We also have functions to copy a document to a file and vice versa. This is basically the same, the function does something like this:
echo "cat $filePath" | $suCommand
the stdout of the resulting process constuct is read
or
echo "cat >'$filePath'" | $suCommand
writing the stream to the stdin of that process construct.
The echo is only for demonstration, in practice NB writes the commands directly to the stdin of the suCommand.
To ensure that all these have the same privileges, it is important that all variants for accessing root files and root commands use the same suCommand as (inner) shell.

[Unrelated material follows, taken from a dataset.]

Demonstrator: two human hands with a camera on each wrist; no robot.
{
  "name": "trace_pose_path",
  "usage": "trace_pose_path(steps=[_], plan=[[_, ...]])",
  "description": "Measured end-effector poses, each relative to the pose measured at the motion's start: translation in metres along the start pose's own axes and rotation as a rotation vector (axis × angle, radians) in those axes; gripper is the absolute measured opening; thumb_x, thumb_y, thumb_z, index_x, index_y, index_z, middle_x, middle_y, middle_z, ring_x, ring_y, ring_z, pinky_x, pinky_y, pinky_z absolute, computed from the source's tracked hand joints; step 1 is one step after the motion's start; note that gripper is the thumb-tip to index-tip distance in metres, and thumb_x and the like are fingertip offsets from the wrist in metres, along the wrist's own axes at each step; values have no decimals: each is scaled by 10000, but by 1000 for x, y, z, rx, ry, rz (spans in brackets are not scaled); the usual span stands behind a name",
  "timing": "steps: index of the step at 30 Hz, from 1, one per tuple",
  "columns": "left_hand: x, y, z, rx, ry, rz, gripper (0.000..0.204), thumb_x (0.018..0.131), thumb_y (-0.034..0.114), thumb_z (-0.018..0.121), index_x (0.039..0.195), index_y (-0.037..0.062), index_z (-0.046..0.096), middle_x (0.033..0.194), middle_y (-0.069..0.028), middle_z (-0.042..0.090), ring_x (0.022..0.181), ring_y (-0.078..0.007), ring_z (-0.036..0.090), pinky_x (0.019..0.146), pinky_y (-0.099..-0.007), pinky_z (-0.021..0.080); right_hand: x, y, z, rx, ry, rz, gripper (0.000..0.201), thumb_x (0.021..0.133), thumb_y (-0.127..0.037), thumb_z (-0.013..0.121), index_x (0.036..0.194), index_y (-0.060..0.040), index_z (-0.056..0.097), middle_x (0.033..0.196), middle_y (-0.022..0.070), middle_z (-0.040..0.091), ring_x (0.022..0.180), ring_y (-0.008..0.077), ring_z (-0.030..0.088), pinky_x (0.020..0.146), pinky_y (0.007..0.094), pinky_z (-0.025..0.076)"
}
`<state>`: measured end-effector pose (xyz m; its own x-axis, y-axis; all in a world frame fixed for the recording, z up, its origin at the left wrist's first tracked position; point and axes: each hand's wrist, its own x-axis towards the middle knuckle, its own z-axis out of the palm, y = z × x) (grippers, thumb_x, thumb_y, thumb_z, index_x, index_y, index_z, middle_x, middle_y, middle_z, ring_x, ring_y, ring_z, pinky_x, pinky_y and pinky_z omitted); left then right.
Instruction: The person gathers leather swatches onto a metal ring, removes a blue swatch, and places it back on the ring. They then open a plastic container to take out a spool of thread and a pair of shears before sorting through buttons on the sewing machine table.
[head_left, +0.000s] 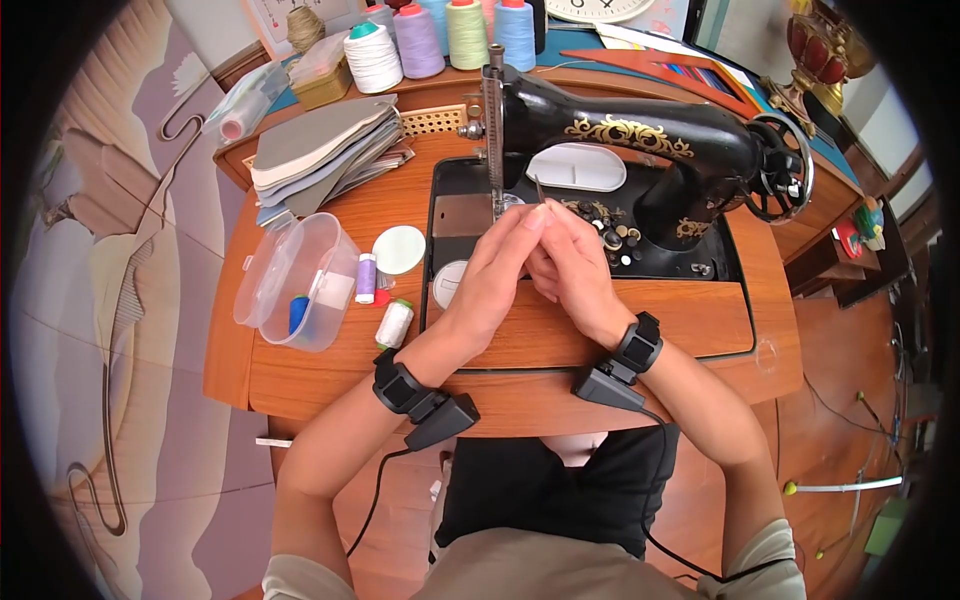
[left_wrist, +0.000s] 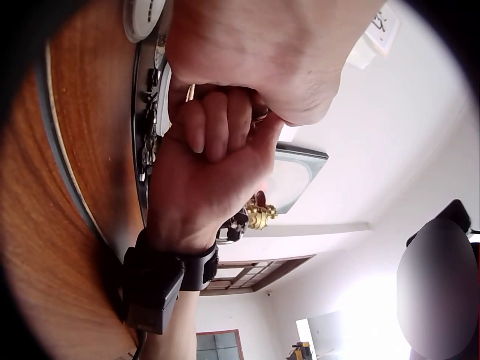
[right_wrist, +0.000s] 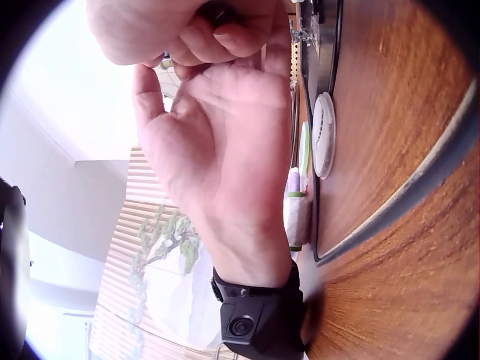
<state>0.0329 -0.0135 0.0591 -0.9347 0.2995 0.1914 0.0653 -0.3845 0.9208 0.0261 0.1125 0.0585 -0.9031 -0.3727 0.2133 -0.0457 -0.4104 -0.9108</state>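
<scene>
Both hands meet over the front of the black sewing machine bed, fingertips together. A thin dark object (head_left: 539,188) stands up from the fingertips of the left hand (head_left: 495,265), whose thumb and forefinger pinch it. The right hand (head_left: 580,270) is against it, its fingers curled. In the left wrist view, a small dark round item (left_wrist: 260,115) shows between the thumb and forefinger of the right hand (left_wrist: 210,176); what it is cannot be told. In the right wrist view, the left hand (right_wrist: 225,142) shows its palm, its fingertips partly hidden behind the right hand (right_wrist: 172,30).
The sewing machine (head_left: 620,120) stands behind the hands, with loose buttons (head_left: 610,235) and a white tray (head_left: 578,167) on its bed. At left are a clear box (head_left: 330,300), small spools of thread (head_left: 395,325), a white disc (head_left: 399,249) and stacked fabric (head_left: 320,155).
</scene>
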Motion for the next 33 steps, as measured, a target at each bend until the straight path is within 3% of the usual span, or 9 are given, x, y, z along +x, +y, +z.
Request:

This is the main reason, we no more use the libsu streaming functions, because they rely on other ways to initialize the root environment, which is then different from what the suCommand setup. The libsu library uses su as it's implemented in Magisk.

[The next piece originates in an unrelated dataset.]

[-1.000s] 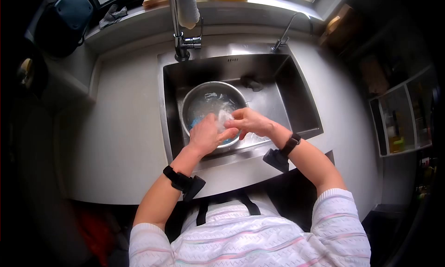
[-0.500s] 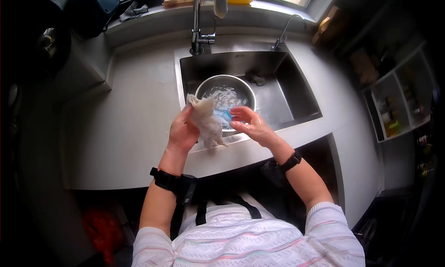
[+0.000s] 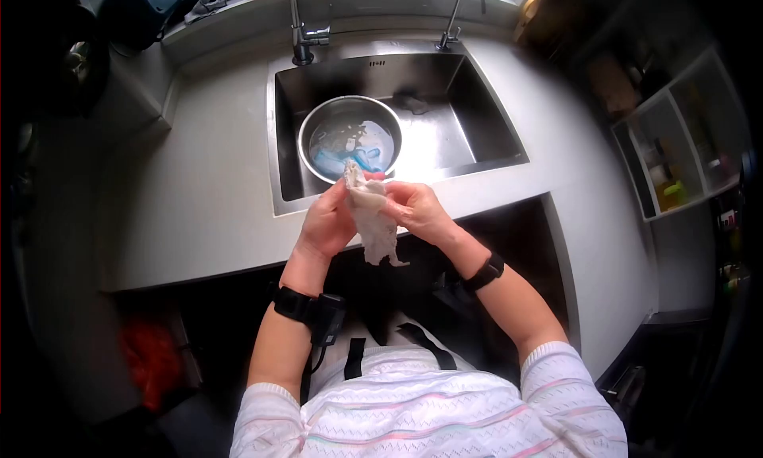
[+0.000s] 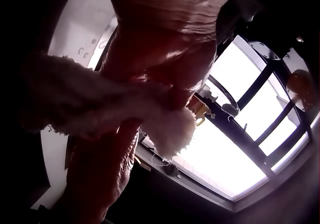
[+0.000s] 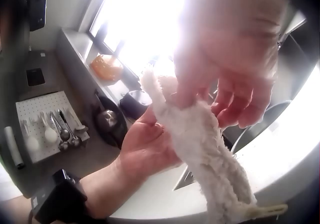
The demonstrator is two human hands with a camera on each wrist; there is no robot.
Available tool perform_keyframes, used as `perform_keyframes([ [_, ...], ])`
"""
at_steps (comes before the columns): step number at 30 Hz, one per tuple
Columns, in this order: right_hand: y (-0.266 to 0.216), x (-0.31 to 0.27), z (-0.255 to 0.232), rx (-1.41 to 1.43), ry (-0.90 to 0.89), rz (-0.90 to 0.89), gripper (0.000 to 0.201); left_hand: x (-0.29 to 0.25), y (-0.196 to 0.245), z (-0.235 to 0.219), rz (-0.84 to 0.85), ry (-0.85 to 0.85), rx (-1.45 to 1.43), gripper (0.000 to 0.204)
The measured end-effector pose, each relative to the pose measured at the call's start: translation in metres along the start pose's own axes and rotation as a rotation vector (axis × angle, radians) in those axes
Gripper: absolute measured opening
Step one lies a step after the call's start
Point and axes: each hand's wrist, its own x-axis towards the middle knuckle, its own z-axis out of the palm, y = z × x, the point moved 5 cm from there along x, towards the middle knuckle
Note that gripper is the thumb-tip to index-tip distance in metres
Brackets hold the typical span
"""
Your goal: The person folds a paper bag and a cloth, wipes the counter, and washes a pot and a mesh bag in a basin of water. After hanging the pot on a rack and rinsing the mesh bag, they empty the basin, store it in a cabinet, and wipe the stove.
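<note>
A wet, off-white fluffy cloth (image 3: 373, 224) hangs in front of the sink's near edge, its lower end drooping toward the person. My left hand (image 3: 327, 222) holds it from the left, palm turned up in the right wrist view. From the other side my right hand (image 3: 421, 212) pinches its upper part between thumb and fingers. A thin pale loop (image 5: 267, 211) sticks out from the cloth's lower end in the right wrist view. Just beyond the hands, a round metal basin (image 3: 304, 144) contains water and something soft and light blue (image 3: 346, 158).
The basin stands at the left of a steel sink (image 3: 469, 124). A dark crumpled item (image 3: 411, 102) lies in the sink's far part. Behind rise a tall faucet (image 3: 298, 29) and a thinner tap (image 3: 449, 29). White countertop (image 3: 214, 180) surrounds the sink.
Both hands have come out of the basin with the cloth and drawn back toward the body. My right hand was apart from the cloth half a second ago and now pinches it.
</note>
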Motion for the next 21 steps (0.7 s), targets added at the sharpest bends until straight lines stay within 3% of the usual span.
perform_keyframes([
  [1,-0.001,-0.006,-0.003,-0.036,0.041,-0.138,0.023,0.000,-0.008,0.001,-0.007,0.000,-0.009,0.040],
  [4,0.003,-0.028,-0.020,0.040,0.087,-0.024,0.022,-0.009,-0.013,-0.017,0.088,0.382,0.368,0.045],
  [5,0.003,-0.034,-0.024,0.067,0.113,0.029,0.022,-0.013,-0.019,-0.015,0.090,0.382,0.364,0.045],
  [7,0.002,-0.042,-0.026,0.112,0.111,0.035,0.022,-0.022,-0.030,0.016,0.000,0.174,0.329,0.052],
  [9,0.008,-0.047,-0.021,0.201,-0.002,0.141,0.020,-0.026,-0.043,0.034,0.018,0.226,0.499,0.044],
  [11,0.007,-0.050,-0.017,0.273,-0.053,0.099,0.019,-0.025,-0.054,0.003,-0.005,0.238,0.424,0.042],
  [17,0.033,-0.063,-0.023,0.365,-0.034,0.240,0.020,-0.096,-0.013,-0.019,0.049,0.372,0.364,0.041],
  [21,0.027,-0.055,0.029,0.357,-0.250,0.294,0.021,-0.139,0.045,-0.040,0.138,0.504,0.624,0.042],
])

Using the same suCommand for all these variants also allows to use a configurable command instead.
There are other kinds of su
(e.g. ffsu, which needs a password) or the nsenter command might be different and other variations.
For example, it may be useful, to use the kthread process pid=2 (not sure if it is always 2) instead of the init process pid=1. Most system processes use the same environment like kthread.

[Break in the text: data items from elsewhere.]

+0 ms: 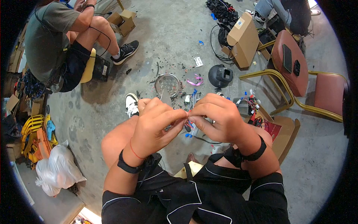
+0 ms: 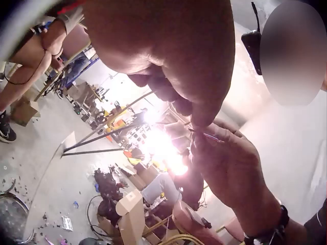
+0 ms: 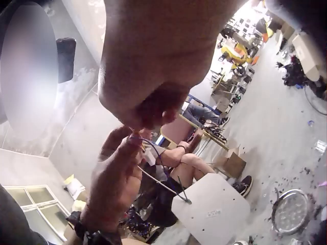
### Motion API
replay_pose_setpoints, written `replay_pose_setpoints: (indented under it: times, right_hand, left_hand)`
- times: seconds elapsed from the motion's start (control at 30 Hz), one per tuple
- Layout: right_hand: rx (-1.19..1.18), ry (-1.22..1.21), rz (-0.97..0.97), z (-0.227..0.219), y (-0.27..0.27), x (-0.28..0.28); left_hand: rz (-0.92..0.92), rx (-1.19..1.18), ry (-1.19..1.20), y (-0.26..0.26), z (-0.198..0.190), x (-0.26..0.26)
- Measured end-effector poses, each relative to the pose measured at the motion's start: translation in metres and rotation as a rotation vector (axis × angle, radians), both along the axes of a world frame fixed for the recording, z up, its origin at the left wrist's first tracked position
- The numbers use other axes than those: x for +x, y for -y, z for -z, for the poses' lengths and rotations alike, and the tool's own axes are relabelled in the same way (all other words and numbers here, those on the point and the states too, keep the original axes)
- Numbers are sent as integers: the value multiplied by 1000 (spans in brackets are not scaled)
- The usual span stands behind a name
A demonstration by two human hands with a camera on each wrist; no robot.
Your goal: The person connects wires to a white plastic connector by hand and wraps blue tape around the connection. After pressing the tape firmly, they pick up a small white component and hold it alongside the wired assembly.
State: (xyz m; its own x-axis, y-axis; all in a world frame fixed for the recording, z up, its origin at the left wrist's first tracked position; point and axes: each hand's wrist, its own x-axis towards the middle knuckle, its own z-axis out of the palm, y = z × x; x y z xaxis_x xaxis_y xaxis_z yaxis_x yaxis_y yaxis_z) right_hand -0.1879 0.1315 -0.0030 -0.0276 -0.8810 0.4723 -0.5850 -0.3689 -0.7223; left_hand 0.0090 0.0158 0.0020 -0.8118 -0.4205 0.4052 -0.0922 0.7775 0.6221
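In the center of the frame, the left hand (image 1: 154, 125) and the right hand (image 1: 218, 115) both pinch thin wires (image 1: 189, 118) between fingertips, held close together, probably to keep the ends steady for joining.

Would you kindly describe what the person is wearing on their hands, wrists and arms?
Both hands are bare, with no gloves. The left hand has a black strap round its wrist and a thin red string just above it. The right hand has a similar black strap round its wrist. The forearms are uncovered; the black clothing with white piping lies below them.
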Motion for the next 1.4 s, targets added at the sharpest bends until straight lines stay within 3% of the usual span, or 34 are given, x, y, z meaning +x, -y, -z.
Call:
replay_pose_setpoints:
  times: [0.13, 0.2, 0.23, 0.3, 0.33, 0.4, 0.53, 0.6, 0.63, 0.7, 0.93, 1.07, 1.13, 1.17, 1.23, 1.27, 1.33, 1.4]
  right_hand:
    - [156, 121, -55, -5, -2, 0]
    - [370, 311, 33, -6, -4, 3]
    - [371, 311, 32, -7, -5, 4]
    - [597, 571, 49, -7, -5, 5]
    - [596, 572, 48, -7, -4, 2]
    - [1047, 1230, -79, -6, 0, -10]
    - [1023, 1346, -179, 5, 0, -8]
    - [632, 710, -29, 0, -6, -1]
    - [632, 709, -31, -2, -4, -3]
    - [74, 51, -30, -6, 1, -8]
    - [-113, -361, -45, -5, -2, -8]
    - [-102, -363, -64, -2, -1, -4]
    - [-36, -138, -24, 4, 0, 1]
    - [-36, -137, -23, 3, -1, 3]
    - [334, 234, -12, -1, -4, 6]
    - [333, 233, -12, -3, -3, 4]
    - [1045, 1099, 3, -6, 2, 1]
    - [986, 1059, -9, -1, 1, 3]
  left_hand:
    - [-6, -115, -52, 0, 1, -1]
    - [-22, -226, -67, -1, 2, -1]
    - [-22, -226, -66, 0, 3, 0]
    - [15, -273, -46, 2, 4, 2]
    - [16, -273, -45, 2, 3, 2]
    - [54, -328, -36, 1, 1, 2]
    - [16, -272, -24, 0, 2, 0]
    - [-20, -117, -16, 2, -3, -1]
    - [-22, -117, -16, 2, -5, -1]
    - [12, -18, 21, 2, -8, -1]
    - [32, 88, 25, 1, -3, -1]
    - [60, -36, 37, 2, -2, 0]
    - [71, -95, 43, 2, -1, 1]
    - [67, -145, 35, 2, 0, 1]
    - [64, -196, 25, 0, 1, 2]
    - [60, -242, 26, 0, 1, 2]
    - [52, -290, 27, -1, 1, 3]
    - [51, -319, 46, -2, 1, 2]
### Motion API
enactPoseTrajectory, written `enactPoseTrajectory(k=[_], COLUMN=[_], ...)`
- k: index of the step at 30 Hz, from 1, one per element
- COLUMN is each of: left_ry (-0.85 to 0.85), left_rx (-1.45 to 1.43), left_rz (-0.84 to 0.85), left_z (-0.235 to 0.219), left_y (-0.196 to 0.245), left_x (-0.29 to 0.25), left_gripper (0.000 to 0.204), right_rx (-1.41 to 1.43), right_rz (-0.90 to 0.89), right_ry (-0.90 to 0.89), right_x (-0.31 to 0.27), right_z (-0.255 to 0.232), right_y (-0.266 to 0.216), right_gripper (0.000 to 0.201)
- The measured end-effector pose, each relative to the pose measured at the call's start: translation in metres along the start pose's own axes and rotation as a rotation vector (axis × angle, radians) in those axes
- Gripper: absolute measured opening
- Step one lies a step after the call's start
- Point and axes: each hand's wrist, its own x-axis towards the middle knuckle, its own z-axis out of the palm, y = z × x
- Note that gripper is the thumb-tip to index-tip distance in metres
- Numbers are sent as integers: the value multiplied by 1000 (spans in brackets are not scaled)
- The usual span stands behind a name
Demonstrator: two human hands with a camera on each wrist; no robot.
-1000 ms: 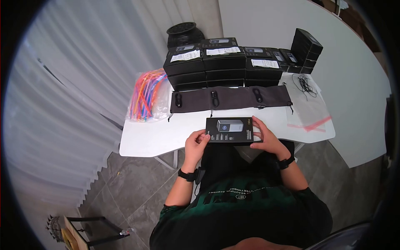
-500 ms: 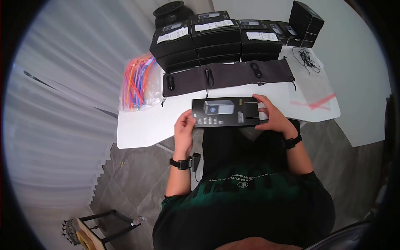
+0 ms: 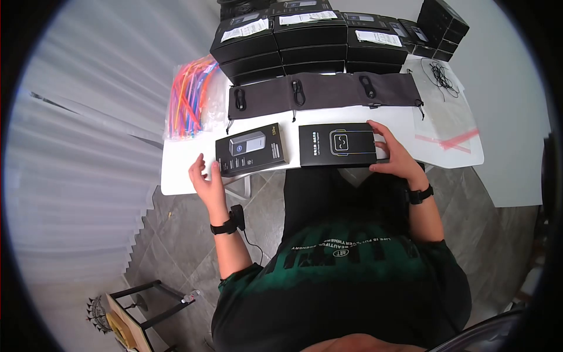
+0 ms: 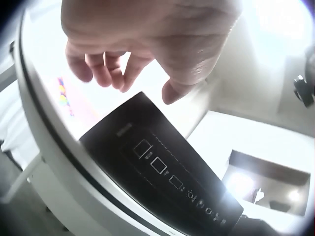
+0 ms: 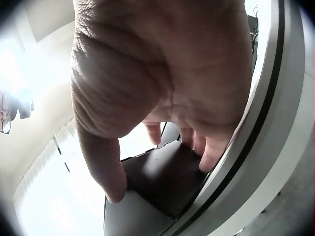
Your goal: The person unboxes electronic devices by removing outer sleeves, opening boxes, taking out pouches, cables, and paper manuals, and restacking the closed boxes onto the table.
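A black printed box sleeve (image 3: 251, 159) with a picture of a silver device on top lies tilted on the table's front edge. Beside its left end is my left hand (image 3: 206, 183), fingers spread and loose; in the left wrist view the hand hovers clear of the sleeve's printed side (image 4: 165, 164). To the right, a black box (image 3: 316, 151) with a square face-like emblem lies at the front edge. My right hand (image 3: 394, 157) grips this box by its right end, thumb on the near side and fingers on the far side, as the right wrist view also shows (image 5: 165, 172).
A dark grey cloth strip (image 3: 328, 95) with several coiled black cables lies across the table (image 3: 176, 176). Behind it stand stacked black boxes (image 3: 311, 38) with paper slips. A bag of colourful strips (image 3: 190, 102) is at left, thin black wires (image 3: 443, 79) at right.
The sleeve has slid off the box leftward with my left hand, which has let go of it. The emblem box now shows, held in my right hand.
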Motion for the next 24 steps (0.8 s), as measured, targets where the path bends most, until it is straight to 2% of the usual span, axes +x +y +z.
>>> enactPoseTrajectory(k=[1,3,7,9,11,13,15,17,19,20,23,24], left_ry=[-2,-119,-729,-863,-877,-887,-1193,-1199,-1234,-1200,-1036,-992], left_rx=[-1,50,-63,1,47,90,109,60,-121,-203,-436,-485], left_rz=[0,459,787,949,992,1040,907,912,804,738,685,617], left_z=[-1,0,37,72,112,130,138,138,135,126,108,94], left_y=[20,61,164,184,183,189,200,204,204,207,197,190], left_x=[2,3,-5,-17,-33,-30,-25,-18,-11,-7,15,22], left_gripper=[42,52,73,90,94,98,97,93,88,86,106,109], right_rx=[-5,0,-13,11,54,120,104,87,72,76,137,101], right_rz=[6,-3,-38,-51,-68,-30,-40,-44,-93,-92,-92,-66], right_ry=[10,8,-26,-12,18,-27,-13,-15,-33,-40,-4,-6], right_x=[-1,-2,2,3,1,2,1,1,2,2,0,-1], right_z=[0,1,0,0,2,0,0,-1,-1,-1,-1,-3], right_y=[0,-1,-3,6,9,6,10,15,19,20,18,12], right_gripper=[112,115,122,123,125,128,127,126,124,124,122,120])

Piping commands to the shell has advantages:
- you don't rely on the commandline syntax of the shell (the su solutions and also sh are not compatible)
- you can switch things like namespaces by starting a subshell which then reads the following commands
The last point is also a disadvantage: Any command run inside the shell can change the environment (env vars, namespaces, stdiun, stdout etc.) and influence the following commands. So you have to be careful. It's not a problem when we only run a certain set of commands and we know what we do.
NB uses nsenter
to run commands in the global mount namespace (e.g. of the init process -> pid=1)
- this probably works with all superuser solutions (tested: Magisk, KernelSU, phhsu)
- the only condition is piping commands into
su
command and existence ofnsenter
, removing the need of a --mount-master parameter to su and avoiding certain - according to https://android.googlesource.com/platform/system/core/+/master/shell_and_utilities/README.md it is available since Android 10 (it is part of toybox)
- for older android versions NB falls back to
su --mount-master
method if available, or even a simplesu
I once predicted, that the number of apps using keystore will increase over time...at least for my apps I see this effect, the percentage is growing.
as we experienced with NB itself, the crashes probably originate from the common java strategy to throw an exception instead of returning values. It also seems like security people prefer this strategy over informing the user instead.
If an app uses the keystore, it often does not expect that using it may fail with an exception, but it does in certain cases (e.g. changing the device). So instead of a failing login (or only a missing password in case of NB) the app just crashes.
If the app would catch the exception like NB does since we fixed it, then it would often only need a new login instead of making the whole app unusable, which leads to clearing the whole data. In case of NB you only end up in an unset password, which is not dramatic.
Some developers learned how to do it, but most seem to ignore it or don't even know about it. Maybe it's only happening in case of restores. That's one aspect of "we don't support root".
The bad thing is, the user cannot do anything about it, but clear the data, so the backup is useless.
I guess it would be possible to write a magisk/ksu module to intercept the function call and catch that exception and return some nonsense instead (garbage in -> garbage out, instead of garbage in -> crash).